- [Provided information]:
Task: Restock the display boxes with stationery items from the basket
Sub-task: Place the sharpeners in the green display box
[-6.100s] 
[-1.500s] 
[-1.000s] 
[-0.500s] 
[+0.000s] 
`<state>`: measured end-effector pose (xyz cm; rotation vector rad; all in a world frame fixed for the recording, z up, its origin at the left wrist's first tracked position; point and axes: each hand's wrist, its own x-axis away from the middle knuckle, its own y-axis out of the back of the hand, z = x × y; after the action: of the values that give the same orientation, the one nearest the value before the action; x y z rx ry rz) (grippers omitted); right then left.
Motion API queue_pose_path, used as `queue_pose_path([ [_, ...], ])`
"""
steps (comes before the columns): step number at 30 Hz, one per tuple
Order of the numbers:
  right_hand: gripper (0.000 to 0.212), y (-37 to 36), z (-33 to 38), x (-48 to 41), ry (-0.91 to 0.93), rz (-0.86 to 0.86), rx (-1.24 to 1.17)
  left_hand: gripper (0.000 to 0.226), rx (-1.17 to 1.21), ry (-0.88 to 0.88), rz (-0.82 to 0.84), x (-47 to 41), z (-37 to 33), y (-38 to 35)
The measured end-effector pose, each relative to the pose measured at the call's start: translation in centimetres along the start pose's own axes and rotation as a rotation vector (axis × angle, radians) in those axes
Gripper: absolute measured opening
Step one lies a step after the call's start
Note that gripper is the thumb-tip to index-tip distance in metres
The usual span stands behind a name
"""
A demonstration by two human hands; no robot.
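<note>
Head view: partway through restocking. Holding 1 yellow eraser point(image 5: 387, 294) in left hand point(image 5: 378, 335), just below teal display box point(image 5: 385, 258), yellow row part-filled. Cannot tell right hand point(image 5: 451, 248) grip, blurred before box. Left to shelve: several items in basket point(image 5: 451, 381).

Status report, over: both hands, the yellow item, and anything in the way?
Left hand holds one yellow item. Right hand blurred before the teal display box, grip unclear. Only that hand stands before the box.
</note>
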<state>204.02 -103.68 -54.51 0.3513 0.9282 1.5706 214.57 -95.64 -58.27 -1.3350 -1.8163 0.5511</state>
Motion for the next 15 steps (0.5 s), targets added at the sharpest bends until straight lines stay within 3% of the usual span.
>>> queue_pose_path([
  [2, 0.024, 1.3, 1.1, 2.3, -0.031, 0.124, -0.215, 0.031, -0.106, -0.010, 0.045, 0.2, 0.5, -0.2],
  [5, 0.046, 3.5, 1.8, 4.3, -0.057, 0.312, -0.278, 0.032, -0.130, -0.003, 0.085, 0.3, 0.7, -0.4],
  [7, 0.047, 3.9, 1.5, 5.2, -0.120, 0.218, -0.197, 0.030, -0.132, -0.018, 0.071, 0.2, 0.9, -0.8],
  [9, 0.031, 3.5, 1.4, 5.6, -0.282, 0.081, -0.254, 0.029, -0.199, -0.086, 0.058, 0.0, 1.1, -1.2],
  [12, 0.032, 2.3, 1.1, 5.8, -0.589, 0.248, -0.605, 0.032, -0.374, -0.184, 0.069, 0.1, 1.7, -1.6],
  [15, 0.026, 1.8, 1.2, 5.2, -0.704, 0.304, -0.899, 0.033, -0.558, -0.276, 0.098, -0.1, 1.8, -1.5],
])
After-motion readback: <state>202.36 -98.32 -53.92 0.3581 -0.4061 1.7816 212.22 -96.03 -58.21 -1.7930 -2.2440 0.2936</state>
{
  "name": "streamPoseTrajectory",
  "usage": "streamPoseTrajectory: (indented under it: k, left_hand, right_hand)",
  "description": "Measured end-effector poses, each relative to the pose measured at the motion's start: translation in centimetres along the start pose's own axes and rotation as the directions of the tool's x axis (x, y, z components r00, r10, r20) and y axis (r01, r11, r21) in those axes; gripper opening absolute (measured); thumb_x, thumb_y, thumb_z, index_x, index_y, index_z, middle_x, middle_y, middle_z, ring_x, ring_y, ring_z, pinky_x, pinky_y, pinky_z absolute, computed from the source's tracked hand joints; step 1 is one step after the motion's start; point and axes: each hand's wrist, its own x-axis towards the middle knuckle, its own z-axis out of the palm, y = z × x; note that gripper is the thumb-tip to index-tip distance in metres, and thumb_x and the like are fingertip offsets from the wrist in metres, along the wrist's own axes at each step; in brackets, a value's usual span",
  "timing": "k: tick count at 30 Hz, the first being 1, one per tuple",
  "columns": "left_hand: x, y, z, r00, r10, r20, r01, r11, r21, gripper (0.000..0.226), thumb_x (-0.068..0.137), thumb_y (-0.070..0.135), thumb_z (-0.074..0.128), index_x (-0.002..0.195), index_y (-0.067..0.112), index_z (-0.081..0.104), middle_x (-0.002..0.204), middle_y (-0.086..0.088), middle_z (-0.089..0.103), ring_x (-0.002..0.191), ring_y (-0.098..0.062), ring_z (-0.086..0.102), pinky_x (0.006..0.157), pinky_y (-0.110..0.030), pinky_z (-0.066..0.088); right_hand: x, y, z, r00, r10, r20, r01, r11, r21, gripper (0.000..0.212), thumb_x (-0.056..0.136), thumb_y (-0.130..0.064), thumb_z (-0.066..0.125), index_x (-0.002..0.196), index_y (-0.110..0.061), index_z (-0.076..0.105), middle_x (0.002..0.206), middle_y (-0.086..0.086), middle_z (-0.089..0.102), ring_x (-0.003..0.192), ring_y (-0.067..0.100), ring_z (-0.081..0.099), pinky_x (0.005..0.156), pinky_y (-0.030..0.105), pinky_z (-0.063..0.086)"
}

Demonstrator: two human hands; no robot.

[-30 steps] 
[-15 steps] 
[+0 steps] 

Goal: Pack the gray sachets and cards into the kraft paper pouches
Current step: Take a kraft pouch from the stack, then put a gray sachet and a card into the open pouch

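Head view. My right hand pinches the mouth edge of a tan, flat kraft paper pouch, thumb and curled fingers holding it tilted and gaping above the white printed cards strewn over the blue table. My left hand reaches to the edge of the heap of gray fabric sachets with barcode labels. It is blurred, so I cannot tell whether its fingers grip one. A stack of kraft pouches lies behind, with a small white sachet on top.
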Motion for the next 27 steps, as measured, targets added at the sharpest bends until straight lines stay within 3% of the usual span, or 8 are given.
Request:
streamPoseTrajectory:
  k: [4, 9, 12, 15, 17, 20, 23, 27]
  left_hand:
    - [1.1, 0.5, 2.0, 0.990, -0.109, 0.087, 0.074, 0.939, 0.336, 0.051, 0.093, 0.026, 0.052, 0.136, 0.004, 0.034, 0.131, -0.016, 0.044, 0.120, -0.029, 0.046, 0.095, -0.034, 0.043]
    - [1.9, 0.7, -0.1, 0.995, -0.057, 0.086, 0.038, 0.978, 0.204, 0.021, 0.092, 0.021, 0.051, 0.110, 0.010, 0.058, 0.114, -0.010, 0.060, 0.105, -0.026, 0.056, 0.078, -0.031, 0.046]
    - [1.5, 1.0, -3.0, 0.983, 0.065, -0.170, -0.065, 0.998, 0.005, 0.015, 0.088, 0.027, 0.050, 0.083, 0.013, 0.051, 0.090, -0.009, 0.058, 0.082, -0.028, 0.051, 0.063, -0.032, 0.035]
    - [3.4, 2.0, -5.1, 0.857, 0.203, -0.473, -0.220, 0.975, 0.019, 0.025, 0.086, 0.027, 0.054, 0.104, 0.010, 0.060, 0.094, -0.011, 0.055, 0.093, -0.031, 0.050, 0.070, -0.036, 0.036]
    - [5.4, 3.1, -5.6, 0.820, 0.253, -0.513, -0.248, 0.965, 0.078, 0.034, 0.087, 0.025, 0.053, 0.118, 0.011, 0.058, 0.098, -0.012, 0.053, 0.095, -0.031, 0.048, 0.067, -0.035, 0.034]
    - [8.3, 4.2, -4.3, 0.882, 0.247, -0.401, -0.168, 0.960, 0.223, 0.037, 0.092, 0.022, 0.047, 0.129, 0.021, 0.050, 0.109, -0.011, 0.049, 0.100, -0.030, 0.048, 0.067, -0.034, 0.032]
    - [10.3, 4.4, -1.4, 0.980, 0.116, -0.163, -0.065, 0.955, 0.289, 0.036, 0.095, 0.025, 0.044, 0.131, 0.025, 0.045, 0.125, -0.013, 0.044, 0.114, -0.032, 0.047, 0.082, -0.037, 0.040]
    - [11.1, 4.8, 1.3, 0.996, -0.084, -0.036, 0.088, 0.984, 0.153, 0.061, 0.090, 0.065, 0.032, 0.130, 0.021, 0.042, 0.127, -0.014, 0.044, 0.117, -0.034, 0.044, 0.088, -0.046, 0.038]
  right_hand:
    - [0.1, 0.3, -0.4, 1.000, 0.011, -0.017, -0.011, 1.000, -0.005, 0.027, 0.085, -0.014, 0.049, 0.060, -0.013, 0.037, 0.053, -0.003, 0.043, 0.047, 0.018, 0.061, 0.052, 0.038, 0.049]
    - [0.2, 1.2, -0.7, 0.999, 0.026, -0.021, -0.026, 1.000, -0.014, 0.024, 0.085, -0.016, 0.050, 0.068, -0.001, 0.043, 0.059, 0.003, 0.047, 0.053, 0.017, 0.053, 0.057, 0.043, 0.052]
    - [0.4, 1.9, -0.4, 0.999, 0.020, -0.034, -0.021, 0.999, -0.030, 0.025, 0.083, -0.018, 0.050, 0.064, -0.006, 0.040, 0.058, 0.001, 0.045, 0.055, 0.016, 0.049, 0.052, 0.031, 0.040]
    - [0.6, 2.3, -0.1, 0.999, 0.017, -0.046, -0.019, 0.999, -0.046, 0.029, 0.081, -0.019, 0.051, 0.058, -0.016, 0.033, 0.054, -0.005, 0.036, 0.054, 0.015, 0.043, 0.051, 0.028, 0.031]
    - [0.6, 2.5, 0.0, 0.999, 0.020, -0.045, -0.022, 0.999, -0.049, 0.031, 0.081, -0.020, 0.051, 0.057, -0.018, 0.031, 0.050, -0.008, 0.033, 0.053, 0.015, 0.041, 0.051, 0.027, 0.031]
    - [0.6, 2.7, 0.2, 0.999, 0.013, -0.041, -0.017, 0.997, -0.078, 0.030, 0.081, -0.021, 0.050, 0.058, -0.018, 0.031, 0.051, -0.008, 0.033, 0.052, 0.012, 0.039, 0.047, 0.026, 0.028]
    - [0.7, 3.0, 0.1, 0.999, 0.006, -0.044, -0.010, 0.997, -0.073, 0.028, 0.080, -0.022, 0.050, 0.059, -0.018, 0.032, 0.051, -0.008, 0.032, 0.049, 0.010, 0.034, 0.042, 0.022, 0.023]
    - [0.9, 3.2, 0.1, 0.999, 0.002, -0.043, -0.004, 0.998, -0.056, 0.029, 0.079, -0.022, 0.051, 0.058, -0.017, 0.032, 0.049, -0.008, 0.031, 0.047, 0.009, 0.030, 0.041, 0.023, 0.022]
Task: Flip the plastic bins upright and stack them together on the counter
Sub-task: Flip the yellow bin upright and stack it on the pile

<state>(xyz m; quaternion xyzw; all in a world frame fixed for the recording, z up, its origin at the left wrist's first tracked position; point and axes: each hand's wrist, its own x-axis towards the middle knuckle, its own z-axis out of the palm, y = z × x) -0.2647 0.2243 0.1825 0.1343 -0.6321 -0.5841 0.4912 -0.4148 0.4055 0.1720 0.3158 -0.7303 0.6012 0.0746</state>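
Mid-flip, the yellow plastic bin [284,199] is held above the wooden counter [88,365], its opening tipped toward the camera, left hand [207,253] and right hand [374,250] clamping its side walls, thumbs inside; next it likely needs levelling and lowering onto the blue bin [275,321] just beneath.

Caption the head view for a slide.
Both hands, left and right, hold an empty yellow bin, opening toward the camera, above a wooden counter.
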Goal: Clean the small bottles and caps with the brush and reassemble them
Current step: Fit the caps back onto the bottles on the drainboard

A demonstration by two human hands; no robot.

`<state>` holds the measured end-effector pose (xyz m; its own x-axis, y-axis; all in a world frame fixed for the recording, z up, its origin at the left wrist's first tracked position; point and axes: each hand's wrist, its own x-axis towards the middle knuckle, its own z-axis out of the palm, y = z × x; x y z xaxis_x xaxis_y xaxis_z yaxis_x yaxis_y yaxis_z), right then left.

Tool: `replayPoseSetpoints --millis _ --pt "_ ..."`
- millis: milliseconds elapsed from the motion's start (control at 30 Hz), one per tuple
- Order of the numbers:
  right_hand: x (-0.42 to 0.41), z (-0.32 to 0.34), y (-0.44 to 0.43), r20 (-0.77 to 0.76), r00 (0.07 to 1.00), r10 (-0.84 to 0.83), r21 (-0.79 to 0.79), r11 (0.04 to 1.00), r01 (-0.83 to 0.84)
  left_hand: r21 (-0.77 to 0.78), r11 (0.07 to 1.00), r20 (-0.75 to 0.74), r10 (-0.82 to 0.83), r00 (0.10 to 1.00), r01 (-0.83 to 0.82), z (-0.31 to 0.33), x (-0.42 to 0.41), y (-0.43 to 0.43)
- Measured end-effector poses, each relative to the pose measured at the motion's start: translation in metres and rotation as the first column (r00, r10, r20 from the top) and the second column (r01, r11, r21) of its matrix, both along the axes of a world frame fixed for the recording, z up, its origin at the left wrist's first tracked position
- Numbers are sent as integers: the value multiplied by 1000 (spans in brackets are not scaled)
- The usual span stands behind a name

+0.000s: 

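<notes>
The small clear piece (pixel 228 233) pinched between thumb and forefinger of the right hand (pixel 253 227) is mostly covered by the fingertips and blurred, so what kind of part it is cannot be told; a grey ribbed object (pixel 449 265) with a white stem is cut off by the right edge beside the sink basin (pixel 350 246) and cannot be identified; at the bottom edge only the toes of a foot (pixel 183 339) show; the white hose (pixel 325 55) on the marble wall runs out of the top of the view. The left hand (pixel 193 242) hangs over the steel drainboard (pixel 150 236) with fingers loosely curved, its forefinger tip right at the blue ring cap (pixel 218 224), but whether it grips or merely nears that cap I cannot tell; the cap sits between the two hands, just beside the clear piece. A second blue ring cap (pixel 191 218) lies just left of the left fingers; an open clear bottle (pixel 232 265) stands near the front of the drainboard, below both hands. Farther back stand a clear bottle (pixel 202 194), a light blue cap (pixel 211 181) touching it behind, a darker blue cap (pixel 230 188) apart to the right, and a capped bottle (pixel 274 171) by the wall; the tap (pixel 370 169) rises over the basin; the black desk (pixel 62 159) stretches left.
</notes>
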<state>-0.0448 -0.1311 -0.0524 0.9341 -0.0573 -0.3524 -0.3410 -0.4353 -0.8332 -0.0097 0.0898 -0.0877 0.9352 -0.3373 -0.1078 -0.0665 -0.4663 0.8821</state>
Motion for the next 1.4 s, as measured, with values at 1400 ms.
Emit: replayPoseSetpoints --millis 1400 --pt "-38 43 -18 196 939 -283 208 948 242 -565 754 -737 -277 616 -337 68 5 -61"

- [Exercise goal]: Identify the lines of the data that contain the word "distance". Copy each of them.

- [Finished exercise]:
Note that gripper is the thumb-tip to index-tip distance in metres
  "description": "Measured end-effector poses, each relative to the pose measured at the motion's start: translation in centimetres along the start pose's own axes and rotation as the directions of the tool's x axis (x, y, z components r00, r10, r20) and y axis (r01, r11, r21) in those axes; gripper opening absolute (measured); thumb_x, thumb_y, thumb_z, index_x, index_y, index_z, middle_x, middle_y, middle_z, ring_x, ring_y, ring_z, pinky_x, pinky_y, pinky_z absolute, computed from the source's tracked hand joints; step 1 is one step after the motion's start; point and axes: each hand's wrist, its own x-axis towards the middle knuckle, its own z-axis out of the palm, y = z × x; note that gripper is the thumb-tip to index-tip distance in metres, and thumb_x and the like are fingertip offsets from the wrist in metres, along the wrist's own axes at each step; in brackets, a value's usual span",

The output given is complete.